Table 3 exhibits changes of the \(I_{p}\), R, K and D^* values depending on the increasing light power intensity for the 0.5 mg, 1.0 mg, 2.0 mg and 3.0 mg amounts of the Co-complex added solution of the Al/Co-Complex/p-Si devices. The \(I_{p}\) values slightly decreased with increasing Co-complex amount at lower light power, but they slightly increased toward higher light power intensity. This case can be attributed to that increasing molarity caused to increase interfacial traps to capture mobility charges more at lower light power. In the case of increasing light power intensity for every device, the \(I_{p}\) values increased almost linearly due to obtaining more charge carriers in the depletion regions of the devices. The K values increased both the increasing Co-complex amount in the Al/Co-Complex/p-Si devices and increasing light power intensity owing to linear relation of K and \(I_{p}\). The increasing photosensitivity with increasing light power can be depended on the photoconductive behaviors of the Al/Co-Complex/p-Si devices [56]. The R values decreased with increasing light power depending on the reciprocal relation between the power and responsivity as well as increasing Co amount in the complex interlayer. While the Co-complex amount increased in the complex interlayer, D^* values increased. However, they generally decreased with increasing light power intensity.

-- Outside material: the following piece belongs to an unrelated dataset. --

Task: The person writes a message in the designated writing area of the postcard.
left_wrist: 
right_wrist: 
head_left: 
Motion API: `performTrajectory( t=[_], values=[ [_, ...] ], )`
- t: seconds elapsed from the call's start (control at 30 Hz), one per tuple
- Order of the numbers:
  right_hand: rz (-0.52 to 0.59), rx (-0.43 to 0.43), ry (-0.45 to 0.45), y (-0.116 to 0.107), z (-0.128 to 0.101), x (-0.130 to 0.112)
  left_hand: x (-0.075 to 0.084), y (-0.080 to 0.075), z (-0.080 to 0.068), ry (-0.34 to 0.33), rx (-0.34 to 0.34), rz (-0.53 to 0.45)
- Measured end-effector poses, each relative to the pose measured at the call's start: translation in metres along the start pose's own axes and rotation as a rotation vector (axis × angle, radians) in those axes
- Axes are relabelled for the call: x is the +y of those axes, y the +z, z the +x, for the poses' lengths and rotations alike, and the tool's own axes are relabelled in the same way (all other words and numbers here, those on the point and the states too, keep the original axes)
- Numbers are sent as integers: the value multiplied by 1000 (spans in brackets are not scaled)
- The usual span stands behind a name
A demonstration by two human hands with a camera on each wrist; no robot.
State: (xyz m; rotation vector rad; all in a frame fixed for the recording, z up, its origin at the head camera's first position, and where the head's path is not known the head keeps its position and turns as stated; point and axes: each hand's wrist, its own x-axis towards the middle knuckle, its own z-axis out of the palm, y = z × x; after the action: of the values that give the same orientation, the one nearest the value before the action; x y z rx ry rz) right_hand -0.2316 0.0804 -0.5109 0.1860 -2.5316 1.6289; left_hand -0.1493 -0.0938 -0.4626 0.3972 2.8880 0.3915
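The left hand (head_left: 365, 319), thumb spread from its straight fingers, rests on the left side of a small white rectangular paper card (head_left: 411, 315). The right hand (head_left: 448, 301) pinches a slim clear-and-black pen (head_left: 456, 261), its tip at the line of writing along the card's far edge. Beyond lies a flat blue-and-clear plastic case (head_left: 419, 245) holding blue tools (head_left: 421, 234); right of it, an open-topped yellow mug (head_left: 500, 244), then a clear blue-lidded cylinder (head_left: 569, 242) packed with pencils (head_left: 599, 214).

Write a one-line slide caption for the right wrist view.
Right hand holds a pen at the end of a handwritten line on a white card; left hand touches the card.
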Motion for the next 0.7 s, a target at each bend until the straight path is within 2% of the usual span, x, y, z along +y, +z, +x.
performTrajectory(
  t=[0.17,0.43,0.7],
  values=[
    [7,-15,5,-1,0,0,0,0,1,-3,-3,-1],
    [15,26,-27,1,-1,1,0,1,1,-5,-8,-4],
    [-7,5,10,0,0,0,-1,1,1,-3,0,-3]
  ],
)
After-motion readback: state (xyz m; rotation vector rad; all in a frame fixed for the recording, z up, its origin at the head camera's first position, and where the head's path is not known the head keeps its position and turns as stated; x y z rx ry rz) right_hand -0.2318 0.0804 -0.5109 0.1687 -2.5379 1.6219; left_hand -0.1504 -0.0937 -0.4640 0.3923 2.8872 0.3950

Table 3 Various detector parameters of the Al/Co-Complex/p-Si devices for changing Co-complex amount

Conclusion

Co metal centered Nicotinamide and nicotinic acid ligand complexes (Co-complexes) were synthesized, and characterized by TGA, UV–Vis spectroscopy and AFM. The TGA analysis revealed that the Co-complexes exhibited four degradation steps to confirm the composition of the Co-complex. UV–Vis spectroscopy was employed to show Tauc plot and determine the band gap of the Co-complex. The Co-complex has 3.82 eV band gap energy value. The AFM images exhibited spherical shape with changing toward agglomeration by increasing molarity of the Co-complex. The Co-complexes with various weight amounts of 0.5 mg, 1.0 mg, 2.0 mg and 3.0 mg were dissolved in water, and then the solutions were coated onto Si wafer pieces to fabricate Al/Co-complex/p-Si devices. I–V and I–t measurements were employed to reveal electrical behaviors of the Co-complex in a metal semiconductor device for various light power illumination intensities. Various diode parameters such as ideality factor, barrier height, series resistance as well as rectifying ration values were calculated depending on the Co-complex molarity and light power illumination intensity. Furthermore, photodetector parameters also were calculated and discussed from I–t characteristics of the Al/Co-complex/p-Si devices in details. The results indicate that complex materials can be employed for better photodiode and photodetector performances.